= Wilhelm Ludwig =

German biologist and university teacher (1901–1959)

Wilhelm Ludwig (20 October 1901, in Asch, Austria-Hungary (now Aš, Czech Republic) – 23 January 1959, in Leipzig, East Germany) was a German zoologist and geneticist.

His research interests were population genetics, inbreeding, paternity diagnosis, evolution, biometrics, sensory physiology (optimal Horopter), sex ratio in humans and animals and the right-left problem.

== Life and work ==
Wilhelm Ludwig was born as the son of Wolfgang Ludwig (1855–1919) and Josepha Katharina Taumer (1855–1919). He studied zoology, chemistry and mathematics at the universities of Leipzig, Kiel, and Freiburg with professor Johannes Meisenheimer. He earned his doctorate with a thesis about the "Copulation apparatus of stink bugs". By 1930, he was in habilitation at the Berthold Klatt in Halle at Berthold Klatt with works on the "Theory of ciliary movement". At the University of Halle, he worked with the zoologist Wolfgang von Buddenbrock-Hettersdorff. From 1938, onwards he worked in Halle as a professor. At the suggestion of the biologist and geneticist Richard Goldschmidt, his book, "right-left problem in animals and humans," an issue that continued to deal with him arose. The main theme of his research was initially in genetics and selection, particularly in drosophila.

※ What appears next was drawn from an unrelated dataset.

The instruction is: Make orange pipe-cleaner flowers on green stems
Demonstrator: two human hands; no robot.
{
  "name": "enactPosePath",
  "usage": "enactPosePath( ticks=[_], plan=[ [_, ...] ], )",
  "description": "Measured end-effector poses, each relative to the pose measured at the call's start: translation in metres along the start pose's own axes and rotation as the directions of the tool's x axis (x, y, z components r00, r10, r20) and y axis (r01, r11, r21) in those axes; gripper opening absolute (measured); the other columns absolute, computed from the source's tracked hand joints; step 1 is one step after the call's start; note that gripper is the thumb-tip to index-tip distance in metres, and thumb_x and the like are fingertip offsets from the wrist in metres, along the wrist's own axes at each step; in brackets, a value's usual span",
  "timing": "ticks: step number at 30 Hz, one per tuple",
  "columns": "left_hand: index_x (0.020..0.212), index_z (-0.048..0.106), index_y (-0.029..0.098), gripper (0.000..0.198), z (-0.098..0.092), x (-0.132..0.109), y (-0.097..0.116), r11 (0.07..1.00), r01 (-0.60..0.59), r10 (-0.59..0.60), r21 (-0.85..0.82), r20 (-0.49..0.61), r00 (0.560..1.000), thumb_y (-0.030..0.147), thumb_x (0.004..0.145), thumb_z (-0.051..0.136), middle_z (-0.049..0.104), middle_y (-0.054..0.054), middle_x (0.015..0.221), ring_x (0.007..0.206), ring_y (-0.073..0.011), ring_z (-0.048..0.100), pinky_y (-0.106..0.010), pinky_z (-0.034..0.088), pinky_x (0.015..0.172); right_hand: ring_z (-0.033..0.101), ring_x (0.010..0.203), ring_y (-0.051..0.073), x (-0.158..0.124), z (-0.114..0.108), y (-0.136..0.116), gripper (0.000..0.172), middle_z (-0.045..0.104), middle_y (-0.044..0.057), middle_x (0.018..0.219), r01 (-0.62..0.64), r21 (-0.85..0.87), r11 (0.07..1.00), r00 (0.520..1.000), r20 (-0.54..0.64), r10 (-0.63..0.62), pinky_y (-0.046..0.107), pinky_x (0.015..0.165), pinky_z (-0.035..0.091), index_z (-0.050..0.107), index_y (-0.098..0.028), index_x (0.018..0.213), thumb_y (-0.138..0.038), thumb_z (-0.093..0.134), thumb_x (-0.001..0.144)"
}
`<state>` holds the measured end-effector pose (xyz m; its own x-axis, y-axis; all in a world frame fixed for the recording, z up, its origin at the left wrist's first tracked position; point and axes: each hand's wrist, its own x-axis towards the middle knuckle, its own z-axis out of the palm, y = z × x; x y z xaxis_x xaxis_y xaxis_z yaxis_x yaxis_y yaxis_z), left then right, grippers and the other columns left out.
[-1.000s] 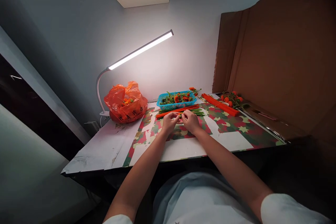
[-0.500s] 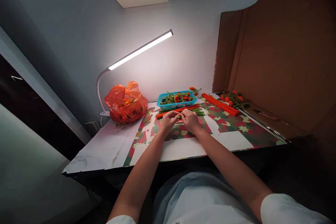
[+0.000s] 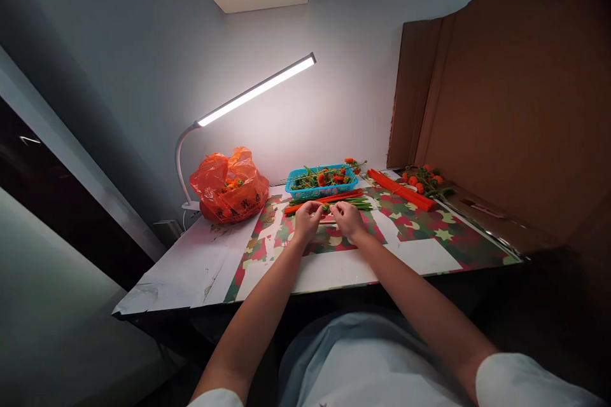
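Note:
Between my fingertips is a small green coiled piece [image 3: 326, 208], which looks like a bent pipe cleaner. My left hand [image 3: 308, 221] pinches it from the left side, and my right hand [image 3: 348, 219] pinches its other end. Just behind both hands lie red pipe cleaners [image 3: 341, 196] and green pipe cleaners [image 3: 361, 205], side by side across the table. My fingers partly cover the green piece, so its full shape is hidden.
A blue basket [image 3: 292, 189] holds orange flowers with green stems. To the left, an orange plastic bag [image 3: 238, 197] stands by a lit lamp [image 3: 258, 90]. At right are a red bundle of pipe cleaners [image 3: 401, 189], more orange flowers [image 3: 420, 179] and a tall cardboard sheet [image 3: 506, 95].
My hands have drawn slightly apart and the fingers have shifted, so more of the green piece shows between them. Everything else on the table stays put.

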<state>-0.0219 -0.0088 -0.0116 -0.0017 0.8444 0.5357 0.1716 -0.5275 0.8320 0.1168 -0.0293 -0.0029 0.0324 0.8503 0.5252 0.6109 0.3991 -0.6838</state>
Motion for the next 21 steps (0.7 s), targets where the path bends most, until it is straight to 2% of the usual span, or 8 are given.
enactPosePath(
  ticks=[4,8,13,17,21],
  plan=[
    [0.076,0.062,0.017,0.014,0.001,0.000,0.001,0.987,-0.122,0.126,0.105,-0.037,0.991,0.030,0.079,0.061,0.065,-0.004,0.075,0.069,-0.0147,0.061,-0.028,0.050,0.065,0.043,0.055,0.012,-0.002,0.003,0.000,0.032,0.054,0.000,0.058,-0.001,-0.037,0.999,0.997,0.073,0.003,0.025,0.053,0.024,0.047,-0.019,0.056,-0.033,0.043,0.084],
    [0.072,0.061,0.017,0.012,0.004,-0.004,0.006,0.944,-0.249,0.261,0.216,-0.025,0.965,0.026,0.080,0.060,0.064,-0.004,0.075,0.072,-0.0147,0.060,-0.027,0.048,0.067,0.041,0.051,0.012,0.000,0.009,0.003,0.034,0.050,-0.001,0.053,-0.066,0.065,0.996,0.996,0.072,0.061,0.024,0.050,0.022,0.044,-0.019,0.051,-0.032,0.041,0.083],
    [0.073,0.062,0.017,0.009,0.007,-0.006,0.008,0.948,-0.215,0.239,0.237,-0.081,0.968,0.023,0.079,0.060,0.065,-0.004,0.075,0.072,-0.0153,0.060,-0.027,0.047,0.066,0.036,0.048,0.011,0.000,0.012,0.002,0.035,0.041,-0.003,0.046,-0.085,0.137,0.987,0.993,0.090,0.073,0.024,0.048,0.020,0.040,-0.019,0.048,-0.031,0.041,0.081],
    [0.075,0.063,0.017,0.008,0.009,-0.005,0.007,0.969,-0.153,0.175,0.195,-0.098,0.980,0.023,0.078,0.061,0.066,-0.004,0.072,0.069,-0.0151,0.060,-0.027,0.047,0.065,0.041,0.052,0.012,-0.004,0.008,-0.004,0.033,0.051,-0.001,0.053,-0.030,-0.084,0.996,0.997,0.063,0.035,0.025,0.053,0.022,0.046,-0.018,0.052,-0.028,0.044,0.083],
    [0.074,0.063,0.017,0.007,0.009,-0.005,0.009,0.968,-0.143,0.168,0.205,-0.110,0.980,0.023,0.078,0.061,0.066,-0.003,0.072,0.068,-0.0149,0.060,-0.026,0.047,0.065,0.053,0.068,0.014,-0.007,0.001,-0.009,0.022,0.064,0.003,0.076,0.053,-0.328,0.943,0.998,0.053,-0.037,0.026,0.063,0.027,0.056,-0.018,0.069,-0.029,0.051,0.086]
  ],
)
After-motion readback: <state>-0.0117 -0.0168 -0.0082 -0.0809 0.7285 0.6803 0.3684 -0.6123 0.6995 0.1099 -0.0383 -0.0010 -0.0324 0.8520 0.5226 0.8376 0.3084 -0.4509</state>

During the Nazi era, from 1934 onward, he was a member of the National Socialist Teachers League and a member of the Nazi party from 1937 on.

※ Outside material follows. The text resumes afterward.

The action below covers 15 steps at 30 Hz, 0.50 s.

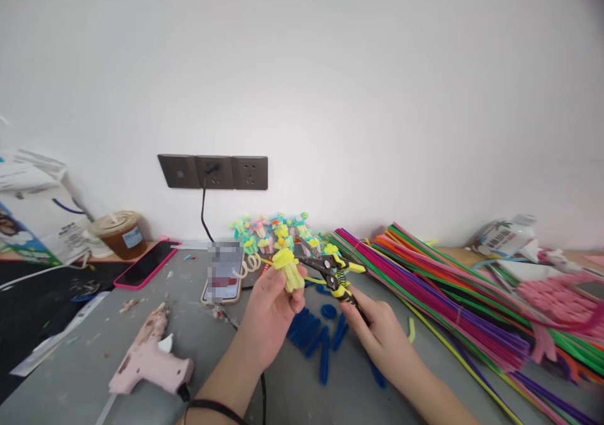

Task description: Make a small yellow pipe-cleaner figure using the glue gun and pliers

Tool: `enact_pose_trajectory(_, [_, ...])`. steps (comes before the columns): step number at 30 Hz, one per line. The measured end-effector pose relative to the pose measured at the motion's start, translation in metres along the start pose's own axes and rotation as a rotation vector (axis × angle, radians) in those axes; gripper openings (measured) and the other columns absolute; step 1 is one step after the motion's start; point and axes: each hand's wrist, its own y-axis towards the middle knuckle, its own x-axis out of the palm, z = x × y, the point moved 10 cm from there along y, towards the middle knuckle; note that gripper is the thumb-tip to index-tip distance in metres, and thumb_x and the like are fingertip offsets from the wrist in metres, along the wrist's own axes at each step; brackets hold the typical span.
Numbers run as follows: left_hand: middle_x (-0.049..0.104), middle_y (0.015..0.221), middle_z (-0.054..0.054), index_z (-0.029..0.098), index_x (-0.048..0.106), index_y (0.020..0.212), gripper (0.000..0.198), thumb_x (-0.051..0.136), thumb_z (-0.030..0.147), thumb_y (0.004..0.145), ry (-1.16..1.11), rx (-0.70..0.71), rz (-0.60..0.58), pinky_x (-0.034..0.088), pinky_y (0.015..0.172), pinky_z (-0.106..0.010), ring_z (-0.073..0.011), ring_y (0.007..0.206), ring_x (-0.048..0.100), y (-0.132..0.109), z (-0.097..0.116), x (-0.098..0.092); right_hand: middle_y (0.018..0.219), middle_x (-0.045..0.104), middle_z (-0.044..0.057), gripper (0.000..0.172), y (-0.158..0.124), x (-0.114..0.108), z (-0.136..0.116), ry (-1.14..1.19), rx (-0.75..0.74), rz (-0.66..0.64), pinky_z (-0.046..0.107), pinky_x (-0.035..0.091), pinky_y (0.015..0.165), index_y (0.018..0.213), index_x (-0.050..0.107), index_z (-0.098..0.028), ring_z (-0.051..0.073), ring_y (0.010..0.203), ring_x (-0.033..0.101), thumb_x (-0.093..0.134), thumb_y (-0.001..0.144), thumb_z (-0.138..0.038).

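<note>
In my left hand, pinched between thumb and fingers, is a small yellow pipe-cleaner figure with a bright yellow band near its top. My right hand is wrapped round the black and yellow handles of wire-cutting pliers. Their jaws point left and sit close beside the figure; whether they touch it I cannot tell. Under both hands lie several dark blue pipe-cleaner pieces, some rolled, some straight. A cluster of small multicoloured pipe-cleaner figures stands behind the left hand by the wall.
Bundles of long coloured pipe cleaners spread over the right side. A pink glue gun lies at the front left. Further back are a lit phone, a pink-cased phone and a lidded drink cup. A black cable hangs from the wall socket.
</note>
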Motion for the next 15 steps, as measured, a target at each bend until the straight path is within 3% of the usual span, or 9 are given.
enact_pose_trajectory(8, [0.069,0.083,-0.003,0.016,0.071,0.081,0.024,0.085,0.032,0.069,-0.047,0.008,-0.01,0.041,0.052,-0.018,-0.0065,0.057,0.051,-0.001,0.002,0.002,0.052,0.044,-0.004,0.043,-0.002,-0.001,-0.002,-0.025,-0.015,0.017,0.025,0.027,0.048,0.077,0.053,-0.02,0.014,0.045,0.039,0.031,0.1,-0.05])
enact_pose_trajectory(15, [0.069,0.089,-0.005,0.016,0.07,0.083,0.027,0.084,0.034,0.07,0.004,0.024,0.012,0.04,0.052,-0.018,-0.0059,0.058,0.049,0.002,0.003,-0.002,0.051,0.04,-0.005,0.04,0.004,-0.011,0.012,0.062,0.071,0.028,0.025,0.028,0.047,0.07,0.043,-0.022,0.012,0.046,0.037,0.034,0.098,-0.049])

During the Second World War in 1942, he was in the Luftwaffe, but was retracted a little later to the Reich Office for Weatherproof offsets and in 1943 to the Agricultural Meteorological Research Centre in Giessen, where he worked until the war ended. After his release from a POW prison in May 1946, he went back to Halle. In the same year, he became a professor at the Zoological Institute in Mainz, headed by Wolfgang von Buddenbrock, whose collaborator had already been to Halle. In 1949 he became the successor of Erich von Holst at the University of Heidelberg, where he built up the Mathematical and theoretical biology department. In 1950, he published the essay arguing that intrusion was the Fifth Evolutionary Factor, in which he introduced the term annidation.

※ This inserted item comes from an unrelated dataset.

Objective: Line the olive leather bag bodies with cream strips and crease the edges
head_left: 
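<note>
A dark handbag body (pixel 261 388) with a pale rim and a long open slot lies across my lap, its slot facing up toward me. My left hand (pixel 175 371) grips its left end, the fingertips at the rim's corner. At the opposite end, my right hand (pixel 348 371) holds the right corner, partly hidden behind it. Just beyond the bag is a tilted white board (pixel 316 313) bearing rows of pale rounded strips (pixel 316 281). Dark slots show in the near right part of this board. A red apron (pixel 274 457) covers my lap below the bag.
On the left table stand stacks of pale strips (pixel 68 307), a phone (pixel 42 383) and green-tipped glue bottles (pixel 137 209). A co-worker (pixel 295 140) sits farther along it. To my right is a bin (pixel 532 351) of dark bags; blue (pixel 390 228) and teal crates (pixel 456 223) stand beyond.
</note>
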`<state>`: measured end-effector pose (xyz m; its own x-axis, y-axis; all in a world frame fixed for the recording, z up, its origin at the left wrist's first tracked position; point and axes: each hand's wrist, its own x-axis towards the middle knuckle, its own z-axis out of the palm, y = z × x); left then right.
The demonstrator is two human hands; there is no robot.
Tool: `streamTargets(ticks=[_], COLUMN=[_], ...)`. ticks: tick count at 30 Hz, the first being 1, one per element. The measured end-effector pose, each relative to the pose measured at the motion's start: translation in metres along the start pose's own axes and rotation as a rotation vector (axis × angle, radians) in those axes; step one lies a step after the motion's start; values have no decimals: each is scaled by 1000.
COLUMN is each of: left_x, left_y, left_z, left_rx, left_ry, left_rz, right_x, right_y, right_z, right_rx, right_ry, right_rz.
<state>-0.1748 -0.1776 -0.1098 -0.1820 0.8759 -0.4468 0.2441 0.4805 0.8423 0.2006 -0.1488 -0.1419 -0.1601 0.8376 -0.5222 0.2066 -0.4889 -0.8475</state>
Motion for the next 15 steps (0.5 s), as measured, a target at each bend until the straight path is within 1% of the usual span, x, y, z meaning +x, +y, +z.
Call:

He died in 1959 at a biometrics meeting in Leipzig. His scientific estate is located in the Heidelberg University Library.

Ludwig was CEO and co-founder of the German branch of the International Biometric Society.

In 1949, he was elected to become a member of the Heidelberg Academy of Sciences.

== Works (selection) ==
Ludwig published a large number of essays in German and international journals.
- Darwins Zuchtwahllehre in moderner Fassung. Frankfurt a.M.: Senckenberg Museum 1948. (Schriften und Reden.)
- mit F. P. Fischer, R. Wartmann: "Der optimale Horopter. Mit einer Konsequenz der subjektiven Himmelskrümmung". In: Pflügers Archiv: European Journal of Physiology Bd. 254, 1952, S. 377–392.
- Das Rechts-Links-Problem im Tierreich und beim Menschen: Mit einem Anhang Rechts-Links-Merkmale der Pflanzen. 1932. Reprint. Springer, Berlin 1970. (= Monographien aus dem Gesamtgebiet der Pflanzen und der Tiere Bd. 27). ISBN 978-3-54004963-0
- mit R. Wette: "Über die Klassifizierung der Asymmetrien und Prüfung des Rechts-Links-Verhältnisses". In: Zeitschrift für menschlich Vererbungs- und Konstitutionslehre Bd. 34, 1958, S. 400–416.

== Fonts (selection) ==
- Janis Antonovics: Wilhelm Ludwig and His Contributions to Genetics. In: Trends in Ecology and Evolution Bd 5, Nr. 3, 1990. S. 87–90 (pdf, mit Bibliographie).